By this time, he was a grandee of Canadian publishing and had accrued a media empire that included Maclean’s, an influential news magazine reporting on politics and current events that was read across the country. To have it as an enemy could be disastrous. Clementine was well aware of Maclean’s influence in Canada. So she deployed all her considerable charms against the tycoon whom she found ‘naif, vain, touchy, kind-hearted, horribly energetic, and vital’. The blunt-speaking Maclean was sufficiently diplomatic not to mention his reaction to her husband’s 1900 visit to Montreal.
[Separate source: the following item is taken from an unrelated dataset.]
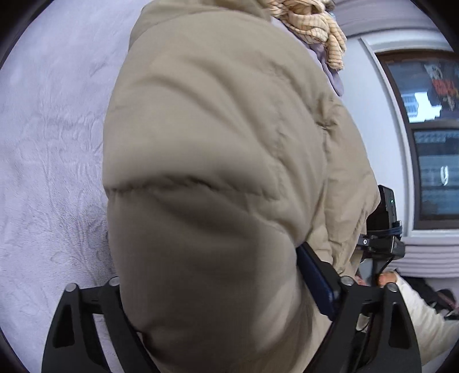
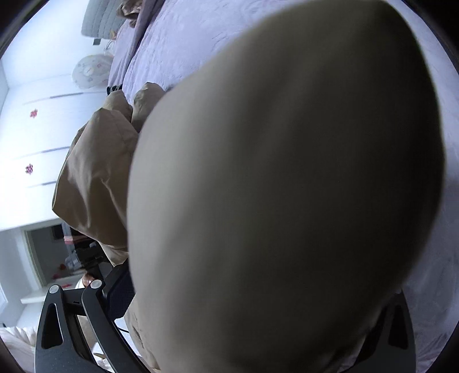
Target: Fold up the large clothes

Instead, urged on by Clementine, he enthused at length about Canada and himself. By the end of their conversation he was a convert to the Churchill cause.9

  The dividend came several weeks later when Maclean’s published a special feature on Churchill carefully timed for the Imperial Conference in June. Spread over several columns, the hefty article described him as ‘the most striking figure in British politics’. The author of the laudatory article was well chosen for the purpose. Sir Ian Hamilton had first met the young Churchill as ‘an eager chubby-faced shipmate’ while they were sailing home together from India in 1897. Ever since, they had formed something of a mutual admiration society. Churchill’s fifth book was a glowing account of Hamilton’s triumphant march on Pretoria during the Boer War. As commander of the Allied forces at Gallipoli, Hamilton in turn had deplored Churchill’s dismissal from the Admiralty. ‘What a tragedy that his nerve and military vision have been side-tracked,’ he lamented; ‘his eclipse projects a black shadow over the Dardanelles.’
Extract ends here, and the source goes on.